**About this exercise:** Return all lines from the listing below in which the string "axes" occurs.

**Material provided:**
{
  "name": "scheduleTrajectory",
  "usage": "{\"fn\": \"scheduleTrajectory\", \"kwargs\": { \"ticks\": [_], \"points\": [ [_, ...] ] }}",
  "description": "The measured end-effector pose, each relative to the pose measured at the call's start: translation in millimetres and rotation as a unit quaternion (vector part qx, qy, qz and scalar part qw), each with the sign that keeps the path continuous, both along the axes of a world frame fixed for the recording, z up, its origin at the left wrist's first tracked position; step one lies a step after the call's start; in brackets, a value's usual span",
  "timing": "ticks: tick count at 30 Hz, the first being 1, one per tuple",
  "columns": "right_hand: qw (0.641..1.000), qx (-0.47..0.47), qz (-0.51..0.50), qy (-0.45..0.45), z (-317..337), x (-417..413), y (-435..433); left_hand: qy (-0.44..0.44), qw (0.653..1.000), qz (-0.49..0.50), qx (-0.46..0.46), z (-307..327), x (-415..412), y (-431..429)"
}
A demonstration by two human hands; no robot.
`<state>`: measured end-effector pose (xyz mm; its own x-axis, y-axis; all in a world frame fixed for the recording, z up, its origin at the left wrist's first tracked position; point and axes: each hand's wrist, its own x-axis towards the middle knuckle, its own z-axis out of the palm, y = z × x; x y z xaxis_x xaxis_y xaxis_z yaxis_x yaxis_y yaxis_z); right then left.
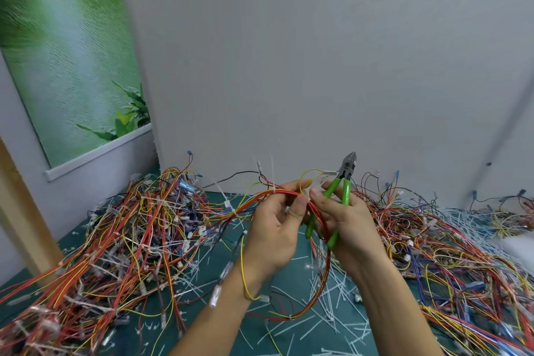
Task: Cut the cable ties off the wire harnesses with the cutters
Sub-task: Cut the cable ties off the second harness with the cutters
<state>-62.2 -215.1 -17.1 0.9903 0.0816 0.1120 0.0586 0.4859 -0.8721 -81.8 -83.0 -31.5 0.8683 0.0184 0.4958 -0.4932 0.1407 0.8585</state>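
Observation:
My left hand pinches a red, orange and yellow wire harness that arches up from the left pile and loops down between my wrists. My right hand grips the green-handled cutters, whose steel jaws point up and look nearly closed, clear of the wires. The thumb and forefinger of that hand also touch the harness beside my left fingers. White cable ties still bind the harness to the left of my hands, and two tie tails stick up behind it.
A big tangle of harnesses fills the left of the green table. Another heap spreads over the right. Several cut white tie scraps litter the middle. A grey wall stands close behind.

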Motion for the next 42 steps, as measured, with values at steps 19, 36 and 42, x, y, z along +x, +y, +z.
{"fn": "scheduleTrajectory", "kwargs": {
  "ticks": [19,36,42],
  "points": [
    [0.999,0.043,-0.014,0.008,-3.4,2.0,6.2,0.099,0.983,-0.075,-0.136,-4.6,6.1,0.3],
    [0.99,-0.09,-0.061,-0.084,8.7,-1.7,-17.7,0.099,0.972,-0.166,-0.131,13.0,-3.3,10.0],
    [0.987,-0.106,-0.101,-0.073,7.4,0.6,-14.0,0.115,0.968,-0.178,-0.133,10.9,-5.5,7.1]
  ]
}}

**Result for this task:**
  "description": "The measured end-effector pose, each relative to the pose measured at the call's start: translation in millimetres and rotation as a unit quaternion (vector part qx, qy, qz and scalar part qw), each with the sign that keeps the path continuous, both along the axes of a world frame fixed for the recording, z up, its origin at the left wrist's first tracked position; step one lies a step after the call's start; in brackets, a value's usual span",
`<state>`: measured end-effector pose (xyz mm; its own x-axis, y-axis; all in a world frame fixed for the recording, z up, its origin at the left wrist's first tracked position; point and axes: each hand's wrist, its own x-axis towards the middle knuckle, its own z-axis out of the palm, y = z × x; x y z xaxis_x xaxis_y xaxis_z yaxis_x yaxis_y yaxis_z); right then left.

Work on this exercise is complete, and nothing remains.